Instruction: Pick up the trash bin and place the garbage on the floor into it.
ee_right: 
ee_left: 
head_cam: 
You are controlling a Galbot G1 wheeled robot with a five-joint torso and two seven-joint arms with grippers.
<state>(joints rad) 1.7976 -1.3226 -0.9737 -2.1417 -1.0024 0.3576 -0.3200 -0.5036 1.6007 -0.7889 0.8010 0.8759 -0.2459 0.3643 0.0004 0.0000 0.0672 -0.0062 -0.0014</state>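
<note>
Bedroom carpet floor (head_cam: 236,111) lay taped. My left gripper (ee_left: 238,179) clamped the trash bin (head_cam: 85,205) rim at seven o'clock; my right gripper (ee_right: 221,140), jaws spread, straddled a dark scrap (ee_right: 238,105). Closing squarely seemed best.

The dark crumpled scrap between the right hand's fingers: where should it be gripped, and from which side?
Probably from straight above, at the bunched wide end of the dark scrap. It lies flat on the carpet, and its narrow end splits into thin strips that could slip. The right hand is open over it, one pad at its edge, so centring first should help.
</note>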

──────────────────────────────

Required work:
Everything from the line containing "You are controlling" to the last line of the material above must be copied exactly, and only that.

Task solution:
You are controlling a Galbot G1 wheeled robot with a five-joint torso and two seven-joint arms with grippers.
<state>(joints rad) 1.7976 -1.3226 -0.9737 -2.1417 -1.0024 0.3576 -0.3200 -0.5036 1.6007 -0.7889 0.8010 0.8759 -0.2459 0.3643 0.0004 0.0000 0.0672 -0.0062 -0.0014</state>
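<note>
Bedroom carpet floor (head_cam: 236,111) lay taped. My left gripper (ee_left: 238,179) clamped the trash bin (head_cam: 85,205) rim at seven o'clock; my right gripper (ee_right: 221,140), jaws spread, straddled a dark scrap (ee_right: 238,105). Closing squarely seemed best.

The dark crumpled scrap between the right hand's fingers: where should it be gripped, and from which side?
Probably from straight above, at the bunched wide end of the dark scrap. It lies flat on the carpet, and its narrow end splits into thin strips that could slip. The right hand is open over it, one pad at its edge, so centring first should help.
</note>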

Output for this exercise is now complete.